## TASK TO COMPLETE
Your response needs to be the data below, retyped exactly.

((

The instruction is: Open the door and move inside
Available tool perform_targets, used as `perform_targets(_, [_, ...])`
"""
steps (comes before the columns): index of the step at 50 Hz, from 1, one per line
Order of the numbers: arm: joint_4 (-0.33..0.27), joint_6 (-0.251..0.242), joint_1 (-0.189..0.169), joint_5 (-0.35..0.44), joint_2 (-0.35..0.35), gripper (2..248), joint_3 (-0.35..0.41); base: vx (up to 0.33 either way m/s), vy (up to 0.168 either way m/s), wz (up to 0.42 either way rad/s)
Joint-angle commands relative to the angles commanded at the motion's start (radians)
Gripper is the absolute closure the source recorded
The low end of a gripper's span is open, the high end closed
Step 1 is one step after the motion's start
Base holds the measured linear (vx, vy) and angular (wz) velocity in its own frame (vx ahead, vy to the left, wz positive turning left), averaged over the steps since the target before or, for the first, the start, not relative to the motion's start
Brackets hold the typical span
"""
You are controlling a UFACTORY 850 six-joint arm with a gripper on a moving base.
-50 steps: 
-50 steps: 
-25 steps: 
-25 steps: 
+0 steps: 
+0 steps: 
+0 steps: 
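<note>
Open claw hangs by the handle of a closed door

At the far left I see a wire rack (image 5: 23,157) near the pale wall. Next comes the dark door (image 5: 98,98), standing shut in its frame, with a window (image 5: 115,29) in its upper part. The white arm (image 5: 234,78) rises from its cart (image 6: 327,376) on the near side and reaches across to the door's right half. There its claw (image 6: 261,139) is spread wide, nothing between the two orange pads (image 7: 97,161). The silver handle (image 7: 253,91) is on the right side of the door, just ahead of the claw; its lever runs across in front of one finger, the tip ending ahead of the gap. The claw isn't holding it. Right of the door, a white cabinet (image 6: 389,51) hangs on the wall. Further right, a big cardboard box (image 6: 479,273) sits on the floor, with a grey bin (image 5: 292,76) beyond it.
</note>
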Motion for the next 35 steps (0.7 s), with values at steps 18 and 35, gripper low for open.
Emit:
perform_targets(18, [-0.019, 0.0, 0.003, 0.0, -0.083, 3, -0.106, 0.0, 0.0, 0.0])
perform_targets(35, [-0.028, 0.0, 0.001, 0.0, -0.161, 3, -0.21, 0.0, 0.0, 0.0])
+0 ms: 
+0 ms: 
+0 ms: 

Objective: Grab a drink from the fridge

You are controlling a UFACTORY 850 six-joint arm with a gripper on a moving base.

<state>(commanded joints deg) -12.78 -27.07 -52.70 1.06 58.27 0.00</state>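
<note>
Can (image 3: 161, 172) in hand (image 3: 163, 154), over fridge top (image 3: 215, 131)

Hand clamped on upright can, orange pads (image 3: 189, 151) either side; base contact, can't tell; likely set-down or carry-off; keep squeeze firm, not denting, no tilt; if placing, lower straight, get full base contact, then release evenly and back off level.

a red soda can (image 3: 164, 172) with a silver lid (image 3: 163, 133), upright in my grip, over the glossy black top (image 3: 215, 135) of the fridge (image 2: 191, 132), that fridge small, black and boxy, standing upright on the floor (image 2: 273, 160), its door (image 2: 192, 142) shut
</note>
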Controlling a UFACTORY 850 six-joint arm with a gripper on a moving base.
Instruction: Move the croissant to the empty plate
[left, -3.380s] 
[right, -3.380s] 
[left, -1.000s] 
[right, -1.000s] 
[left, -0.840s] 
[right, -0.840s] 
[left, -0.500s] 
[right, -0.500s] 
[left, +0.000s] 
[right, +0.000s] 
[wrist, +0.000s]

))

## YOUR RESPONSE
The instruction is: Open the door and move inside
Available tool perform_targets, used as `perform_targets(_, [_, ...])`
"""
steps (comes before the columns): index of the step at 50 Hz, from 1, one per line
Order of the numbers: arm: joint_4 (-0.33..0.27), joint_6 (-0.251..0.242), joint_1 (-0.189..0.169), joint_5 (-0.35..0.44), joint_2 (-0.35..0.35), gripper (2..248), joint_3 (-0.35..0.41); base: vx (up to 0.33 either way m/s), vy (up to 0.168 either way m/s), wz (up to 0.42 either way rad/s)
Joint-angle commands relative to the angles commanded at the motion's start (radians)
Gripper is the absolute closure the source recorded
The low end of a gripper's span is open, the high end closed
Step 1 is one step after the motion's start
Base holds the measured linear (vx, vy) and angular (wz) velocity in its own frame (vx ahead, vy to the left, wz positive turning left), averaged over the steps since the target before or, for the first, the start, not relative to the motion's start
Brackets hold the typical span
"""
You are controlling a UFACTORY 850 six-joint arm with a gripper on a moving base.
-50 steps: 
-50 steps: 
-25 steps: 
-25 steps: 
+0 steps: 
+0 steps: 
+0 steps: 
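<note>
Open claw hangs by the handle of a closed door

At the far left I see a wire rack (image 5: 23,157) near the pale wall. Next comes the dark door (image 5: 98,98), standing shut in its frame, with a window (image 5: 115,29) in its upper part. The white arm (image 5: 234,78) rises from its cart (image 6: 327,376) on the near side and reaches across to the door's right half. There its claw (image 6: 261,139) is spread wide, nothing between the two orange pads (image 7: 97,161). The silver handle (image 7: 253,91) is on the right side of the door, just ahead of the claw; its lever runs across in front of one finger, the tip ending ahead of the gap. The claw isn't holding it. Right of the door, a white cabinet (image 6: 389,51) hangs on the wall. Further right, a big cardboard box (image 6: 479,273) sits on the floor, with a grey bin (image 5: 292,76) beyond it.
</note>
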Motion for the next 35 steps (0.7 s), with values at steps 18 and 35, gripper low for open.
Emit:
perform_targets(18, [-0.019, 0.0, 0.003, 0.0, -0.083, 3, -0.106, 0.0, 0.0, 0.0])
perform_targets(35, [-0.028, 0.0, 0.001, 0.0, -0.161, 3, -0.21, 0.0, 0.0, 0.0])
+0 ms: 
+0 ms: 
+0 ms: 

Objective: Grab a drink from the fridge

You are controlling a UFACTORY 850 six-joint arm with a gripper on a moving base.

<state>(commanded joints deg) -12.78 -27.07 -52.70 1.06 58.27 0.00</state>
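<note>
Can (image 3: 161, 172) in hand (image 3: 163, 154), over fridge top (image 3: 215, 131)

Hand clamped on upright can, orange pads (image 3: 189, 151) either side; base contact, can't tell; likely set-down or carry-off; keep squeeze firm, not denting, no tilt; if placing, lower straight, get full base contact, then release evenly and back off level.

a red soda can (image 3: 164, 172) with a silver lid (image 3: 163, 133), upright in my grip, over the glossy black top (image 3: 215, 135) of the fridge (image 2: 191, 132), that fridge small, black and boxy, standing upright on the floor (image 2: 273, 160), its door (image 2: 192, 142) shut
</note>
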Controlling a UFACTORY 850 six-joint arm with a gripper on a moving base.
Instruction: Move the croissant to the empty plate
[left, -3.380s] 
[right, -3.380s] 
[left, -1.000s] 
[right, -1.000s] 
[left, -0.840s] 
[right, -0.840s] 
[left, -0.500s] 
[right, -0.500s] 
[left, +0.000s] 
[right, +0.000s] 
[wrist, +0.000s]

The required answer is now complete.